The residential complex has 48 residential units around a residential courtyard. It adjoins two seven-story residential buildings to the north and starts to descend, to the south it closes off the block edge development in a semi-circle. The structures adjoining the existing development were five and a half storey, while the rest of the development is three storey. Access is via five passageways to the inner courtyard and the stairwells attached to it, which are intended as "vertical streets". There are also three further stairwells and passageways to the north, which enable the apartments located there to be accessed through the courtyard behind them between the existing living quarters. There is an underground car park under the courtyard.

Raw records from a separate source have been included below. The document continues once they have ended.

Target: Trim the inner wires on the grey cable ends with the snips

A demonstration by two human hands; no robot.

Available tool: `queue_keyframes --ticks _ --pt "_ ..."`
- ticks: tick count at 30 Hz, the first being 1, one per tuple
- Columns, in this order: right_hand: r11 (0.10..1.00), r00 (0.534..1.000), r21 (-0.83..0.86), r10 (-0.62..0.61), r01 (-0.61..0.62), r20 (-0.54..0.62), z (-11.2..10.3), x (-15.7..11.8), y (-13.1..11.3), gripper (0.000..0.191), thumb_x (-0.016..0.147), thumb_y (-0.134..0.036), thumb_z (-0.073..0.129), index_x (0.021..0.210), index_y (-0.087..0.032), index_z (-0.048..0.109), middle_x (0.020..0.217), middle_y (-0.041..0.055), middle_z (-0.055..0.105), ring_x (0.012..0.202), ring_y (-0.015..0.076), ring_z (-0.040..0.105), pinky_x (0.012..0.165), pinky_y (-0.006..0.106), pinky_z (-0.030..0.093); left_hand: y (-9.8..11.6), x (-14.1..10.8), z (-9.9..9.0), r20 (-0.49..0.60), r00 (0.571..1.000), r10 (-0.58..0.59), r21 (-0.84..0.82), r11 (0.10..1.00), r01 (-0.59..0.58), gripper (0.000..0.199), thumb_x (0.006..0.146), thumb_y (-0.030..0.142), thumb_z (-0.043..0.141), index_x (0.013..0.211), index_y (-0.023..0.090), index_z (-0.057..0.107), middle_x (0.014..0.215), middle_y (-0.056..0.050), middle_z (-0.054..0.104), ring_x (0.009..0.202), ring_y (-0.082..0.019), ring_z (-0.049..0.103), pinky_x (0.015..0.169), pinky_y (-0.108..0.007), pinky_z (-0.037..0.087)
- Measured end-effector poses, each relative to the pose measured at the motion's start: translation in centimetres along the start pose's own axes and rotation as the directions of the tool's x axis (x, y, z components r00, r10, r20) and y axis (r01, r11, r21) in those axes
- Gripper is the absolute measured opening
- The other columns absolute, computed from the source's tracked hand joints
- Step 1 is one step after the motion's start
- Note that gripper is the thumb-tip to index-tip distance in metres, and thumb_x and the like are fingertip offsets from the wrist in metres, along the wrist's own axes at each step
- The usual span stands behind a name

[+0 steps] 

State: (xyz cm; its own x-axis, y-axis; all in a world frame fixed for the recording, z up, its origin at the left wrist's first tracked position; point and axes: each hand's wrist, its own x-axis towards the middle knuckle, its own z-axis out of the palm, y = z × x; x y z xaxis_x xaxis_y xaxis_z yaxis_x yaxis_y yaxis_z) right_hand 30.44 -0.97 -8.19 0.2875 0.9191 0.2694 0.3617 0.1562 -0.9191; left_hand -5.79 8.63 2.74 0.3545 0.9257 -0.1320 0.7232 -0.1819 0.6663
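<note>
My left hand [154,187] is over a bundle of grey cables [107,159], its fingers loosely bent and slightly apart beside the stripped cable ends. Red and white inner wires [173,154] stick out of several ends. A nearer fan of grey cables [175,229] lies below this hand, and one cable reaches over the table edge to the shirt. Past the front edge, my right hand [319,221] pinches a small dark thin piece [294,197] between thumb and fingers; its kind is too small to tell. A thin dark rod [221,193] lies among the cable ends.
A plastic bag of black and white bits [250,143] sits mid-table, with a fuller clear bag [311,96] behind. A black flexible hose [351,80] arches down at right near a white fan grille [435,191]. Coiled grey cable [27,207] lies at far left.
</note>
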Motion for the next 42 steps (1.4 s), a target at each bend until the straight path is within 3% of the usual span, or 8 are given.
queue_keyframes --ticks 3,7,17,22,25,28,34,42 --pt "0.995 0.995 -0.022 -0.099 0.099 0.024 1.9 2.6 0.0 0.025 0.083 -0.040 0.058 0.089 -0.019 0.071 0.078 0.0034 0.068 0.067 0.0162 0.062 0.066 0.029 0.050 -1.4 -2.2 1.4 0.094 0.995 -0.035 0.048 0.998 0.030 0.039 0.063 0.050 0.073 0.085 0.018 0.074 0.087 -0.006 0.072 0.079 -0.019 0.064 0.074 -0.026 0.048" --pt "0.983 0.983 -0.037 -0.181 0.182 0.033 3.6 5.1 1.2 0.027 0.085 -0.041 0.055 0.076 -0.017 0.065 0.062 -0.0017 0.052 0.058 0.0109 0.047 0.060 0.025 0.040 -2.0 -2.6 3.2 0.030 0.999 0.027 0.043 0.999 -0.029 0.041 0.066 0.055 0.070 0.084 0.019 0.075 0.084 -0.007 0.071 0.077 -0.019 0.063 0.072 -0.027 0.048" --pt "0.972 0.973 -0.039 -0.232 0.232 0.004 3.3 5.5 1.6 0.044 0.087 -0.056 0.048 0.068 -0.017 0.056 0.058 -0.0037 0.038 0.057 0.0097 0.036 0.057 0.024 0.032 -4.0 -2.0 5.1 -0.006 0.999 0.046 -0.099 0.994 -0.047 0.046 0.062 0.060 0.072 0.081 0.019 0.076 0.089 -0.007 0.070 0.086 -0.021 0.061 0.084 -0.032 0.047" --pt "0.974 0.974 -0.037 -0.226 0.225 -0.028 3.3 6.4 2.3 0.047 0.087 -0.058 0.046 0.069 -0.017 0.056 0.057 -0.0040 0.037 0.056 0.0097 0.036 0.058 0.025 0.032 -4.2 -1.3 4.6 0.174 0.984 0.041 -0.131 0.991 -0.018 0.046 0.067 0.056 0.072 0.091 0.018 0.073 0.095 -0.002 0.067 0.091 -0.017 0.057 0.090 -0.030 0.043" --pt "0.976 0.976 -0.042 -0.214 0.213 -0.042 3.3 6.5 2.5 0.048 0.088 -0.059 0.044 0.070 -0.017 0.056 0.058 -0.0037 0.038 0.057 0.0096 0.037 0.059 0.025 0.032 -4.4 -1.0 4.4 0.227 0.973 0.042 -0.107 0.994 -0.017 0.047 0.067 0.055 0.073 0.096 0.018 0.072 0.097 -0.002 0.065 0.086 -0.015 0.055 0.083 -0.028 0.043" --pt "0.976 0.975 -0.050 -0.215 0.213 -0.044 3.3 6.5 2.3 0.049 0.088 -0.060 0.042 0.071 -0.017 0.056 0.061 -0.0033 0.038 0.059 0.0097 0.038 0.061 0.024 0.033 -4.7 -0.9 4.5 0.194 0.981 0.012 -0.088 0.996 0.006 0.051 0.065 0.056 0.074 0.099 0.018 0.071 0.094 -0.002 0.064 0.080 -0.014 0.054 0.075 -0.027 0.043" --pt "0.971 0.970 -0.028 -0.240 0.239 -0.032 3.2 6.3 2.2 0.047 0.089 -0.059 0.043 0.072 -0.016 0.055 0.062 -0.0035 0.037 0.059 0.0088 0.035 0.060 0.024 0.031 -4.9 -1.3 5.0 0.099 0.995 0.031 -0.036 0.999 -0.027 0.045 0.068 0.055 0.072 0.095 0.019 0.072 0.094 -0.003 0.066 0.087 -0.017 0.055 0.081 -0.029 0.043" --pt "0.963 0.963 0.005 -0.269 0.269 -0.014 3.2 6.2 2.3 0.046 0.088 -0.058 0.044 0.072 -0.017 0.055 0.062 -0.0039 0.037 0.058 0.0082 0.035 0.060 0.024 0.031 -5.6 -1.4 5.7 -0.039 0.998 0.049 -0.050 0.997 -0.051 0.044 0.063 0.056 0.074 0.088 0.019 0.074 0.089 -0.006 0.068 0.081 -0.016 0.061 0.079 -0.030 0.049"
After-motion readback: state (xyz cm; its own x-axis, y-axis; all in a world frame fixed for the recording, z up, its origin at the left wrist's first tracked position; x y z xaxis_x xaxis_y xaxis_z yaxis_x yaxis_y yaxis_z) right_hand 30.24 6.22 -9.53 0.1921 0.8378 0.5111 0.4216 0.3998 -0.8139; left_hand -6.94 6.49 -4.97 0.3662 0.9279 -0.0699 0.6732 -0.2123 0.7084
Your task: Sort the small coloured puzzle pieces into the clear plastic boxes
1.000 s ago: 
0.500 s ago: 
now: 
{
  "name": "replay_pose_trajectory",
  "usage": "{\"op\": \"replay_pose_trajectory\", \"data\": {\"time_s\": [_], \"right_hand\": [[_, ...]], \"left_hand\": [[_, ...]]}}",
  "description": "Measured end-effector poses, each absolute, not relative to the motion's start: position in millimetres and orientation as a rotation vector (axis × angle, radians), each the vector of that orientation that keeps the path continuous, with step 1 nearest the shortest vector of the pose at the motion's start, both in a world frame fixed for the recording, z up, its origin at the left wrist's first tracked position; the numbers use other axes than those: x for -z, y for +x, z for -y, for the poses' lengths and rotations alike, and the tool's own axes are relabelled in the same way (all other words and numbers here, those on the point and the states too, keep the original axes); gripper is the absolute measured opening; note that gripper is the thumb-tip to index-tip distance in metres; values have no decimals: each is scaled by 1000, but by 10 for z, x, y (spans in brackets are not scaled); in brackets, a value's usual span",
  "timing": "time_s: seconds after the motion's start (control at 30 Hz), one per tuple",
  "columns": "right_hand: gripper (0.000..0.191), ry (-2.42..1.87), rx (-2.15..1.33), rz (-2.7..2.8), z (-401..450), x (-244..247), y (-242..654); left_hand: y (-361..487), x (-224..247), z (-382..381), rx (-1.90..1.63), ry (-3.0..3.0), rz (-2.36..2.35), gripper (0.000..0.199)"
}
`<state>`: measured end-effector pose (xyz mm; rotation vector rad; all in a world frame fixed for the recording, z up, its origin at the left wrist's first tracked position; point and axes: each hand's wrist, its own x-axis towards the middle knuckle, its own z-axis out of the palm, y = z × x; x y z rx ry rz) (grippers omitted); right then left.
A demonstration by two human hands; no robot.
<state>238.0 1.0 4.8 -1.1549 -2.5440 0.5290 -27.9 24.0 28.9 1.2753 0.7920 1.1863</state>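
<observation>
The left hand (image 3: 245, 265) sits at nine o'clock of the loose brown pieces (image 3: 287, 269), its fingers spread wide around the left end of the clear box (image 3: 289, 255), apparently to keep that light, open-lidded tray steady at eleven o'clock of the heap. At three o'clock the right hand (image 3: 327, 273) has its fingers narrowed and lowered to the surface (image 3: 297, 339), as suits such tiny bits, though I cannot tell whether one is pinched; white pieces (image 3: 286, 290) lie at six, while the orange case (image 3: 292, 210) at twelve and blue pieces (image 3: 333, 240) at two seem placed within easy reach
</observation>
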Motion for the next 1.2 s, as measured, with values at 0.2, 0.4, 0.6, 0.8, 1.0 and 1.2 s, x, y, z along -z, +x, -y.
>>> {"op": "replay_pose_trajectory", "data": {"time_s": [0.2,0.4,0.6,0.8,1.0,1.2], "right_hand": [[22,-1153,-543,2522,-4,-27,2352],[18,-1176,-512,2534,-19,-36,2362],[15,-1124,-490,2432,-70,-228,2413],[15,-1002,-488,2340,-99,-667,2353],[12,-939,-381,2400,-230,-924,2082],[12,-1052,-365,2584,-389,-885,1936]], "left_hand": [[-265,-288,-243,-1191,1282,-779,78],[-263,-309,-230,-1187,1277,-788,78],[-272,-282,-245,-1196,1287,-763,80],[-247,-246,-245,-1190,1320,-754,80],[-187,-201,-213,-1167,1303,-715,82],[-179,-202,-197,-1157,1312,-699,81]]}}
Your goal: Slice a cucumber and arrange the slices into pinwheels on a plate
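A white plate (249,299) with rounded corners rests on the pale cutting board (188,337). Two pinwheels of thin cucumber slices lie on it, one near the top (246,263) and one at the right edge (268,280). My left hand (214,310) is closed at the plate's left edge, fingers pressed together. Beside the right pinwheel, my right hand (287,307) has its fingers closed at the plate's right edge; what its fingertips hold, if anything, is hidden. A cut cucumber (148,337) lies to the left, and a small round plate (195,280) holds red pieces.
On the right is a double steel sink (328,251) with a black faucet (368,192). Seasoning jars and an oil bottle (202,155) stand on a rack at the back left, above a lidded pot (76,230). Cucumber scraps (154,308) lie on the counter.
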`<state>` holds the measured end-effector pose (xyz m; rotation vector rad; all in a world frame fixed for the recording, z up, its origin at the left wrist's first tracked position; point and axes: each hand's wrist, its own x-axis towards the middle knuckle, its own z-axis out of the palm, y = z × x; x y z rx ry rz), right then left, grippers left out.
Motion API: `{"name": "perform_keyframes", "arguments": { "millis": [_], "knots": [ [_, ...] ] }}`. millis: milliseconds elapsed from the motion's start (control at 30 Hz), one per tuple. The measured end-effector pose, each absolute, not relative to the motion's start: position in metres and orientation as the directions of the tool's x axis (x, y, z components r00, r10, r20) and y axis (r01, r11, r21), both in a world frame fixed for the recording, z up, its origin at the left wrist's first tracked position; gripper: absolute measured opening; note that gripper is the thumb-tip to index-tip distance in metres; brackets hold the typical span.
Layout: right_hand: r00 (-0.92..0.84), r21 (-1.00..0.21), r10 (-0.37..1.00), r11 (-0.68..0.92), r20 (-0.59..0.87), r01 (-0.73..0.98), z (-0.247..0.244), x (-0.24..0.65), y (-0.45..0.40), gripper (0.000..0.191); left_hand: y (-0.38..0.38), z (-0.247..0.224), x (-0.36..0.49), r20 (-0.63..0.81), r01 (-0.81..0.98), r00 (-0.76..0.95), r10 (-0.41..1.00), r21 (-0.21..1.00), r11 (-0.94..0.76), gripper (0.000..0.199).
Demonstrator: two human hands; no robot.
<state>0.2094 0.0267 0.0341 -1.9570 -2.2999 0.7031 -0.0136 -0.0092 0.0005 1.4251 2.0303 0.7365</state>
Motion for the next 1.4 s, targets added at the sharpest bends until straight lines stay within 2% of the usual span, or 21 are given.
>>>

The residential complex was built in solid construction. In contrast to the transparently designed stairwells, the outer walls were plastered and painted white and divided by the wooden windows with exposed reinforced concrete lintels, the reinforced concrete columns up to 6 meters high and the reinforced concrete slabs of the balconies. Hertzberger's basic principle of staggering public, semi-public and private spaces, which enables the residents to live together in a balanced manner, was implemented from the urban planning concept to the floor plan (see above). There were no structural changes on the outside. In the archive of construction files, there are certainly no undesirable changes to documents regarding the installation of a gallery level in a maisonette apartment, in the sense of user participation in the construction.

The open courtyard an integral part of the program, artistically designed by Hertzberger's daughter, it was the meeting point for parties, gatherings or the complex's own daycare center, which continues to exist till today and also accepts children from the surrounding blocks. A new daycare center has now been built directly opposite. From the courtyard, the workshop, the community spaces and fitness room branch off and a central staircase leads to the underground car park. In the beginning there was a regular gathering of pregnant women and for a long time a FoodCoop ran from the court.

LiMa today

Due to the initiative by the residents, their pressure, documentation and debate the residential courtyard has recently been listed as a monumental site. The original inventory in the LiMa, down to the simple concrete walls, gray stones, glittering tiles, slender steel railings, wooden double windows or glass blocks, is phenomenally well preserved. It was precisely this mix of materials that was a widespread motif in Dutch architecture from the 1970s to the 1990s.

Today, A mixed population lives in the block, as do many families with children. At noon there is a multicultural crowd of children on the play equipment. People often cut across the courtyard to enjoy a pleasant shortcut to work, curious young architects from around the world sit in the courtyard, taking pictures and drawing and the white walls and exposed concrete beams of the structure are all mostly if not entirely covered in a blanket of green, probably just like Hertzberger had envisioned it.